**What you will do:** Every line that holds the word "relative" needs to be copied from the data below.

(Extracted data entries)
***

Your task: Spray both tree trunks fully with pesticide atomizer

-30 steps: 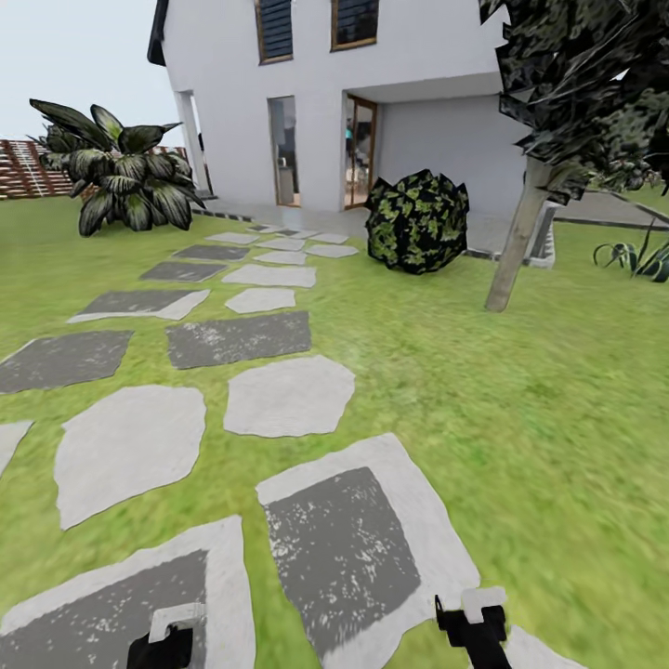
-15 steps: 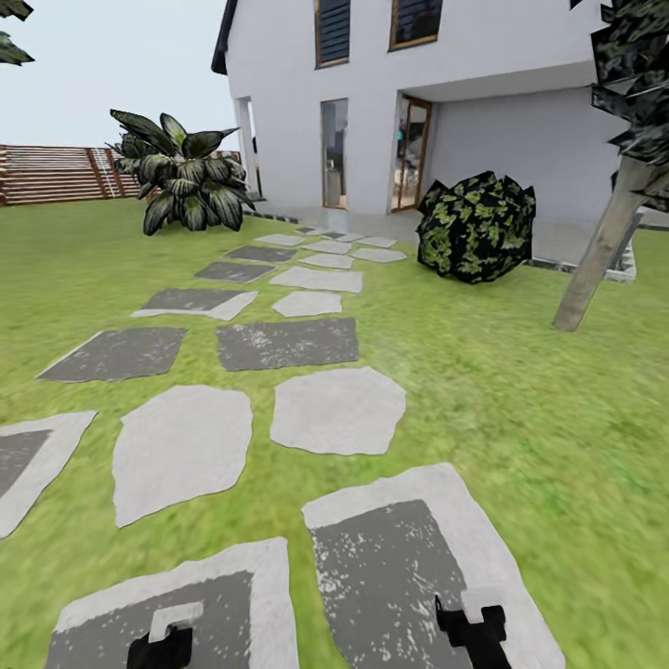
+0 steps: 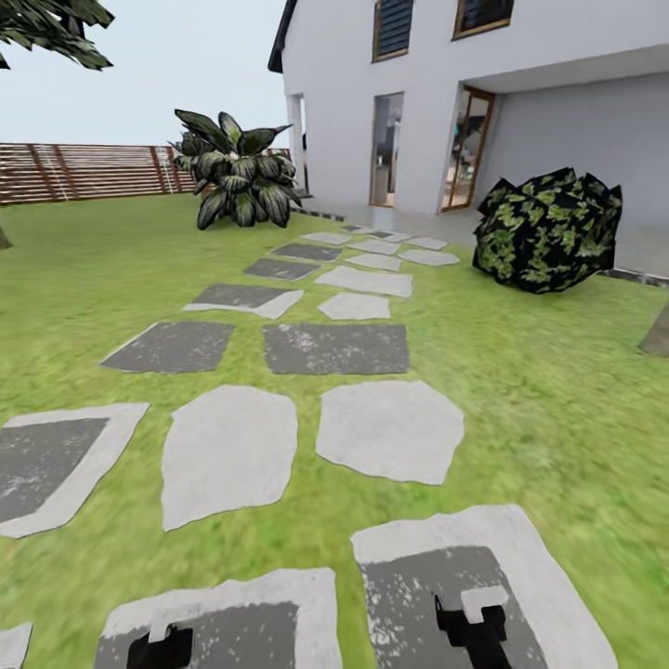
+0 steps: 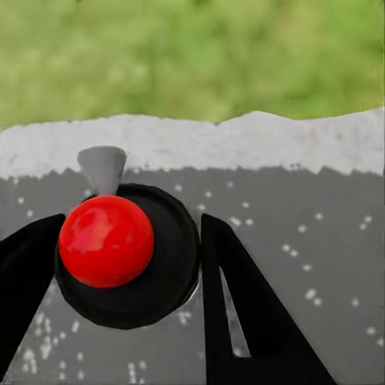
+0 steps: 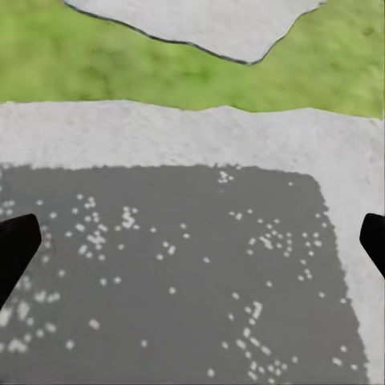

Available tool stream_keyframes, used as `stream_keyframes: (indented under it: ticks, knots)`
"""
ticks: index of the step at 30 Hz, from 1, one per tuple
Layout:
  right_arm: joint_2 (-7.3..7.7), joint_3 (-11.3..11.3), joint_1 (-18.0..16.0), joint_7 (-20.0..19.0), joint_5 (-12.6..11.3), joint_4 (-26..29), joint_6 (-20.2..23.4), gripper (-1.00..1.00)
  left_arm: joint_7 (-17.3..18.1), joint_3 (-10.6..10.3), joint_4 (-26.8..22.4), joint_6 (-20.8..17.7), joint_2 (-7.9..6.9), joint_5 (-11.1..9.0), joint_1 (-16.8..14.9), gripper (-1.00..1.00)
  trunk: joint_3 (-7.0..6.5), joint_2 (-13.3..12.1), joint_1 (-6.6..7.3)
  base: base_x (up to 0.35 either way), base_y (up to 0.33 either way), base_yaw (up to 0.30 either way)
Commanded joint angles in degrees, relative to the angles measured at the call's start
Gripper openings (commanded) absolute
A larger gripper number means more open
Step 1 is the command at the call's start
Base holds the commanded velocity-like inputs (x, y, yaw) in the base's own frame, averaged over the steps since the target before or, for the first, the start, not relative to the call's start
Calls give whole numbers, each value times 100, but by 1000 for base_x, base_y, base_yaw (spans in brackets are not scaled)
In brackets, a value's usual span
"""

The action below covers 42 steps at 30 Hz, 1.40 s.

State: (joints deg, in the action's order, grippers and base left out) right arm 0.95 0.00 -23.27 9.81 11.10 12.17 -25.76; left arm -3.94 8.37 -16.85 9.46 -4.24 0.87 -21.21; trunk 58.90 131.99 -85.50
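My left gripper [image 4: 128, 234] is shut on the pesticide atomizer [image 4: 108, 241], a black bottle with a round red top and a small grey nozzle. In the head view the left gripper [image 3: 160, 648] and the right gripper [image 3: 472, 624] sit at the lower edge, over stepping stones. The right gripper [image 5: 195, 241] is open, with nothing between its fingers. One tree trunk's base [image 3: 656, 334] shows at the right edge. Dark leaves of another tree's crown [image 3: 46, 23] hang at the top left. The garden lawn [image 3: 539, 400] spreads all round. The floor patch is out of view.
Grey stepping stones [image 3: 390, 429] run ahead toward a white house [image 3: 520, 102]. A round dark-green bush [image 3: 548, 230] stands at the right and a broad-leaved plant [image 3: 237, 172] by the house corner. A brown slat fence [image 3: 84, 172] closes the left side.
The head camera has turned left, so the whole picture shifted right. The leaning trunk slid to the right edge and more fence came into view. Both grippers look unchanged.
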Motion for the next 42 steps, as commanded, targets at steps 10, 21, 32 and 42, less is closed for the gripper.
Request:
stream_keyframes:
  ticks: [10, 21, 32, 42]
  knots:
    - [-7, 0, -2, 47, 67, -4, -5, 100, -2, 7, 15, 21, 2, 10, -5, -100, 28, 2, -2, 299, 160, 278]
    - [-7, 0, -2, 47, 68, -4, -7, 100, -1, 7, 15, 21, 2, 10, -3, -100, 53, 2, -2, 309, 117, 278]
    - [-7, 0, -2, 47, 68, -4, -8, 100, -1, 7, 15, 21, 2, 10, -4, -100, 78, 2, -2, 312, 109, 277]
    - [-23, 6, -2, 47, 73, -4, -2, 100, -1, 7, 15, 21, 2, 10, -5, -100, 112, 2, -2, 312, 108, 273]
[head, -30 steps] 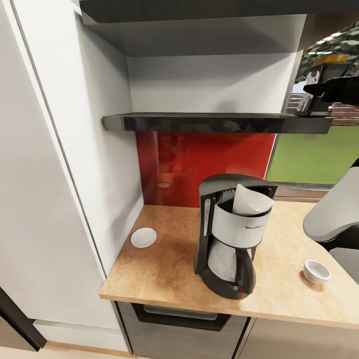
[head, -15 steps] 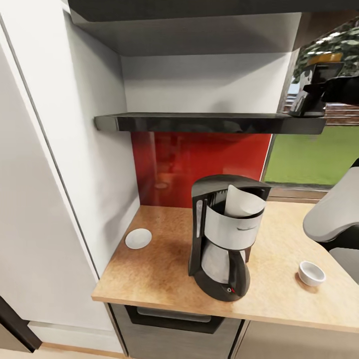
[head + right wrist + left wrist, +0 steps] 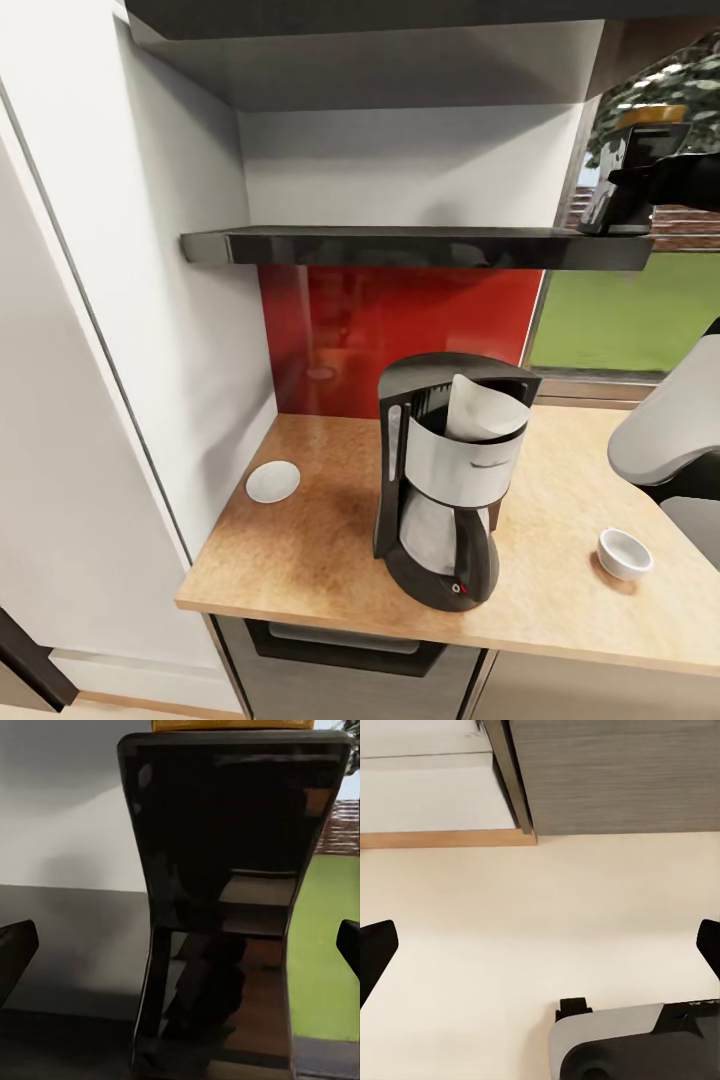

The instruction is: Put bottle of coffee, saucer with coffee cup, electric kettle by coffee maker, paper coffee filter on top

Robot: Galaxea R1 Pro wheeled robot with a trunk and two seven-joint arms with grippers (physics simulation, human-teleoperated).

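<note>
On the wood-grain table, near its middle, the black and silver coffee maker is seen upright, with a white paper coffee filter sticking out of its top. A small white round saucer lies flat near the white wall, well apart from the coffee maker. A small white coffee cup stands on the table on the other side of the coffee maker, apart from the saucer.

Above, at the far end of the dark glossy kitchen shelf, a dark glossy bottle of coffee with a yellow cap stands upright. The right hand is seen right at the bottle, black against it; contact cannot be told from the head view. In the right wrist view the bottle stands close up between two black fingertips set wide at the frame's edges, apart from the bottle's sides.

In the left wrist view the left hand is held wide, fingertips at the frame's edges, nothing between them, over a pale floor. A grey cabinet front and part of the robot's grey and black base are seen beyond.

A red glossy backsplash is seen behind the coffee maker.
</note>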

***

**Exercise response:**
Commanded joint angles in degrees, relative to the angles measured at the call's start
Base holds the commanded velocity-like inputs (x, y, yaw) in the base's own frame, averaged over the steps since the target before or, for the first, the start, not relative to the call's start

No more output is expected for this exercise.